Zeolites are microporous crystalline aluminosilicates with a wide range of catalytic applications.¹ The active site within Brønsted acidic zeolites arises from substitution of a Si with an Al atom and a charge-compensating proton. These active sites are deteriorated by extraction of Al from the framework when zeolites are exposed to water vapor at elevated temperatures, known as dealumination. In this work, we use enhanced sampling molecular dynamics simulations to follow this process in situ and show how multiple water molecules cooperate to hydrolyze Al–O bonds in the framework. Our work hence constitutes a significant step forward in the molecular-level understanding of an important process, which it is virtually impossible to follow in comparable detail experimentally.
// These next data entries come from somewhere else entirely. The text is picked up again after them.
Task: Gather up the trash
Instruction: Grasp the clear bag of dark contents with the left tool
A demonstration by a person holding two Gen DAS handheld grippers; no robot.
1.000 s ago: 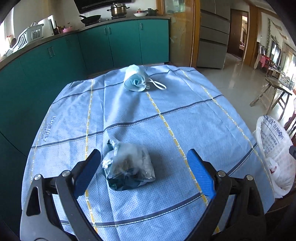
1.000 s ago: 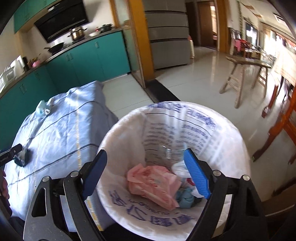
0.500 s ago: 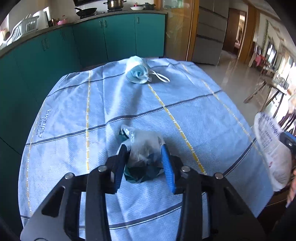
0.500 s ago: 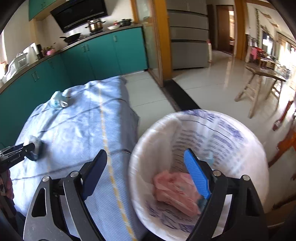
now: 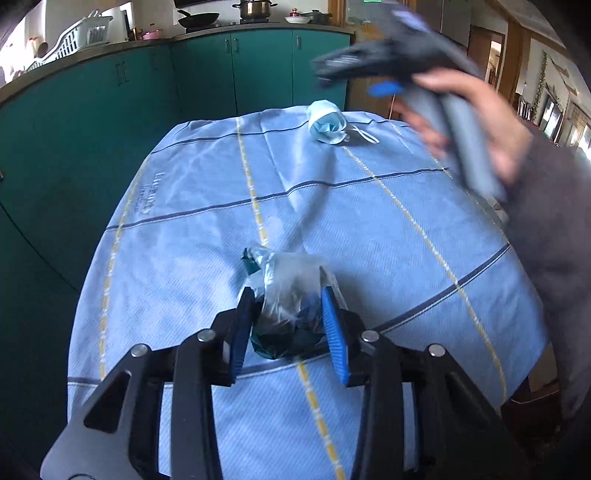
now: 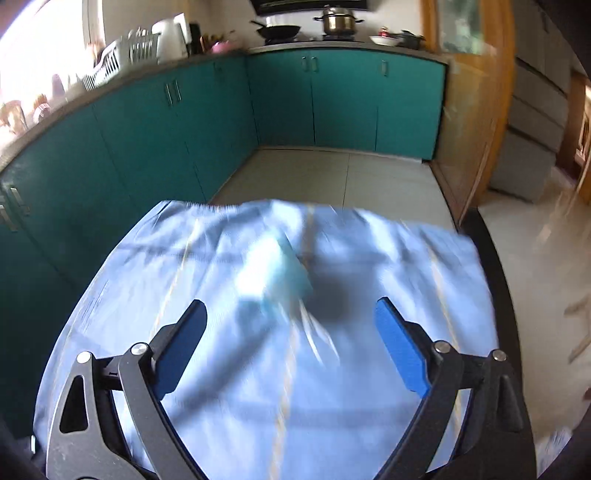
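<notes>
A clear plastic bag of dark trash (image 5: 291, 273) lies on the blue checked tablecloth (image 5: 369, 221). My left gripper (image 5: 286, 295) is shut on it, with both blue pads pressing its sides while the jaws open slightly. A crumpled light-blue face mask (image 5: 327, 125) rests near the table's far edge. In the left wrist view my right gripper (image 5: 354, 70) hangs blurred above the table's right side, held by a hand (image 5: 480, 122). In its own view the right gripper (image 6: 290, 306) is open and opening wider, with nothing between its fingers. The blurred mask (image 6: 277, 273) lies just beyond them.
Teal cabinets (image 5: 110, 129) run along the left and far sides. Their counter carries a pan, a pot (image 6: 338, 18) and a white dish rack (image 5: 81, 33). Pale tiled floor (image 6: 332, 177) lies beyond the table. A grey sleeve (image 5: 554, 240) fills the right edge of the left wrist view.
The left gripper went from wide open to shut on the plastic bag. The right gripper swung from over the white bin bag to above the table, facing the mask.
</notes>
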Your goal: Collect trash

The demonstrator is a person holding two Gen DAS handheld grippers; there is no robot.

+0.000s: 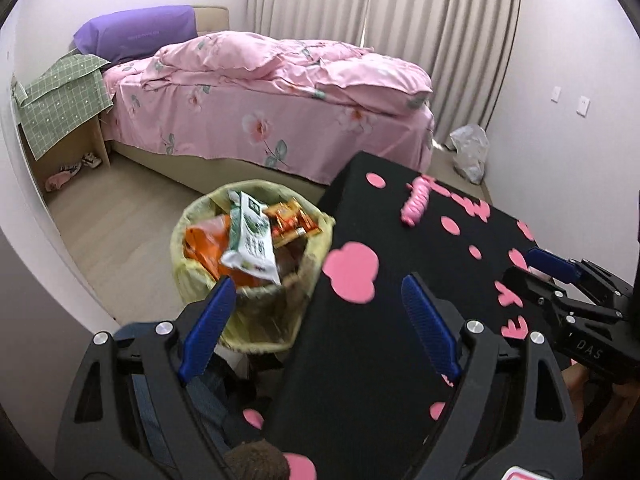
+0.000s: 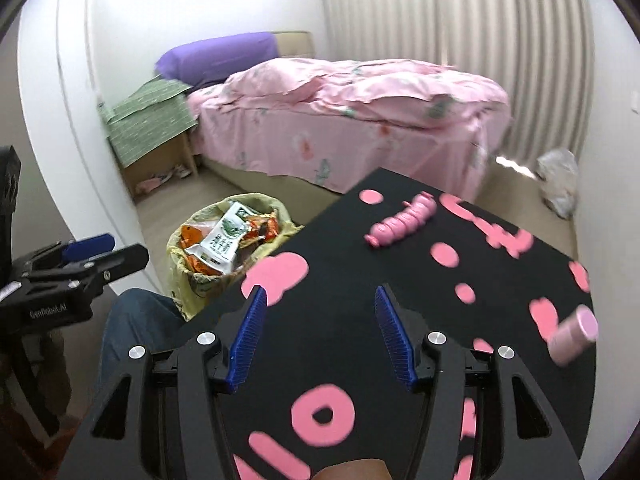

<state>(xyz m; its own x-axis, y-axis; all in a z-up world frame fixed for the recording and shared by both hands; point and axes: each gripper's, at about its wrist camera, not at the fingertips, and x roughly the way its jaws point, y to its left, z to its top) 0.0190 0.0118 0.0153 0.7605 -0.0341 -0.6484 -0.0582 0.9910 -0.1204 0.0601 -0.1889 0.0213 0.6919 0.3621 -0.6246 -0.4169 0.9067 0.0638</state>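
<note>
A wicker trash basket [image 1: 256, 320] lined with a yellow bag stands on the floor left of a black table with pink shapes [image 1: 360, 360]. It holds a white-green milk pouch [image 1: 250, 242] and orange wrappers [image 1: 294, 220]; it also shows in the right wrist view [image 2: 192, 280]. A pink ridged bottle [image 1: 416, 202] [image 2: 404, 222] lies on the table's far side. A pink cylinder [image 2: 574, 334] lies at the table's right edge. My left gripper [image 1: 320, 300] is open and empty, over the basket's rim and table edge. My right gripper [image 2: 320, 300] is open and empty above the table.
A bed with pink bedding [image 1: 276, 100] fills the back. A nightstand under a green cloth [image 1: 60, 100] stands at the left. A white plastic bag [image 1: 470, 150] lies on the floor by the curtain. The person's jeans [image 2: 132, 332] show below the table.
</note>
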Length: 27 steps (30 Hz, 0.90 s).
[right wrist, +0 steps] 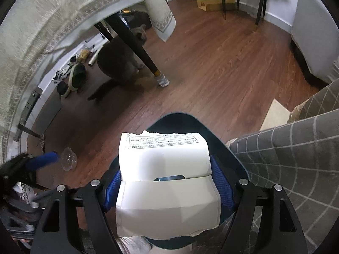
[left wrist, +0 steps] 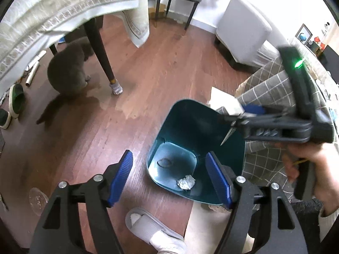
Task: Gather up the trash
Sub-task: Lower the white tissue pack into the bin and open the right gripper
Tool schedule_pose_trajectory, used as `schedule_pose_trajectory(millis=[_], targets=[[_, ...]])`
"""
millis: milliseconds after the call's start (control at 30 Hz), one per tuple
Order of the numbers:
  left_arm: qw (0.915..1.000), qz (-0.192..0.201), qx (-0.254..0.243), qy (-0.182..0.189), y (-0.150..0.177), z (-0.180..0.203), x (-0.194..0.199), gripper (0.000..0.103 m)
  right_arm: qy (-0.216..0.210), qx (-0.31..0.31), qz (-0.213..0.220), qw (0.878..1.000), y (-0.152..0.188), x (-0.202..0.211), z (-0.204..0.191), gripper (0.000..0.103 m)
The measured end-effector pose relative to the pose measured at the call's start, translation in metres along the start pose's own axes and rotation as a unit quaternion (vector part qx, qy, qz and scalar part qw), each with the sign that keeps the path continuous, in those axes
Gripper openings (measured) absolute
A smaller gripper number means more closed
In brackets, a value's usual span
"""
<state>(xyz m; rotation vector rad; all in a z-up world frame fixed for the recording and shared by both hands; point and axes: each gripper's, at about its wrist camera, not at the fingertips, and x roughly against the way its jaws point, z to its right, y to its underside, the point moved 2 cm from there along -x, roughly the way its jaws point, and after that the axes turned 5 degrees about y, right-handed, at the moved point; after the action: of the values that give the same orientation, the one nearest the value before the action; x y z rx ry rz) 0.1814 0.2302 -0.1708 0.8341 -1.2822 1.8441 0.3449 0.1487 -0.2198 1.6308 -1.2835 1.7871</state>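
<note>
A teal trash bin (left wrist: 190,124) stands on the wooden floor, with a crumpled white paper ball (left wrist: 186,182) at its bottom. My left gripper (left wrist: 169,177) is open and empty, its fingers either side of the bin's near rim. My right gripper (right wrist: 169,187) is shut on a torn white cardboard piece (right wrist: 167,182) and holds it over the bin (right wrist: 175,118). In the left wrist view the right gripper (left wrist: 239,114) shows at the bin's far right rim with the cardboard (left wrist: 224,101). A clear plastic cup (right wrist: 68,158) lies on the floor to the left.
A grey cat (left wrist: 67,69) sits by a dark table leg (left wrist: 99,50) under a draped tablecloth (left wrist: 63,6). Shoes (left wrist: 15,99) lie at far left. A checked blanket (left wrist: 267,89) is to the right, a white armchair (left wrist: 243,29) behind. My slippered foot (left wrist: 148,226) is near the bin.
</note>
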Motion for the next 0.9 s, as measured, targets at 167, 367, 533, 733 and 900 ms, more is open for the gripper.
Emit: schedule_pose_trajectory(millis=[167, 367, 533, 733, 900], targets=[[0.9996, 0.025, -0.009, 0.001, -0.004, 0.000, 0.016, 0.072, 0.008, 0.002, -0.015, 1.000, 0.006, -0.019, -0.005, 0.076], [0.9986, 0.052, -0.013, 0.000, -0.008, 0.001, 0.034, 0.055, 0.024, 0.015, -0.043, 0.999, 0.014, -0.043, -0.010, 0.077], [0.9964, 0.083, -0.010, 0.011, -0.015, 0.003, 0.055, 0.043, 0.044, 0.031, -0.064, 0.996, 0.026, -0.063, -0.014, 0.078], [0.9935, 0.112, -0.004, 0.022, -0.023, 0.007, 0.076, 0.043, 0.070, 0.040, -0.079, 0.994, 0.039, -0.068, -0.003, 0.089], [0.9904, 0.135, -0.010, 0.026, -0.028, 0.014, 0.092, 0.047, 0.047, 0.023, -0.067, 0.996, 0.042, -0.051, 0.003, 0.089]])
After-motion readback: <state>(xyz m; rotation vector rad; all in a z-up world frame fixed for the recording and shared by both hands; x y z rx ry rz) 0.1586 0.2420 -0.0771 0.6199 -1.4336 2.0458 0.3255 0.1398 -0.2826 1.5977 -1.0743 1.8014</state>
Dealumination by steaming occurs frequently in zeolite catalysis, be it intentional or not. In many catalytic applications of zeolites, non-reactive species, also known as ‘coke’, accumulate on and within the zeolite, reducing activity.^2–5 The catalyst is regenerated by burning the coke. Because water is formed in this combustion process, the zeolite catalyst is exposed to steam at high temperature (e.g. 650–760 °C for regeneration during fluid catalytic cracking).⁶ This leads to irreversible dealumination of the zeolite with extraction of Al from the zeolite framework, which permanently reduces the activity of the catalyst.⁷ Zeolite catalysts are also subjected to steam during reaction. In the Mobil methanol to gasoline (MTG) process, the feedstock converted over the ZSM-5 zeolite catalyst has 17% initial water concentration, which will increase with conversion. The MTG reactor inlet temperature is 360 °C, the outlet temperature is 415 °C.⁸ Dealumination is also carried out on purpose to increase Si/Al ratio and change the mesopore structure of zeolites, such as zeolite Y, the cracking catalyst.^9–11 This is typically carried out at temperatures around 500 °C and steam pressure of 2 atm during 2 hours.¹²

It is experimentally challenging to trace zeolite dealumination in situ because of the severe process conditions, and the majority of the reports are qualitative and descriptive rather than quantitative. Moreover, all quantitative experimental work on dealumination has been carried out for only one zeolite, i.e. ZSM-5. Sano et al.^13,14 have reported an estimated rate of dealumination in the temperature range 600–800 °C. A second or third order dependency of the rate on the initial Al concentration was found. The reaction order with respect to the partial pressure of steam varied from 1.5 to 2, and the activation energy for dealumination was found to be 140 kJ mol⁻¹. Interestingly, the rate of dealumination was seen to increase with an increasing concentration of silanol defects for partial pressures of steam below 10 kPa.^13,14 Masuda et al.¹⁵ measured the dealumination rate and found the process to be 1.5 in order with respect to steam. Finally, Ong et al.¹⁶ found that the dealumination process obeyed first order kinetics with respect to Al concentration, and a rate constant for dealumination was reported.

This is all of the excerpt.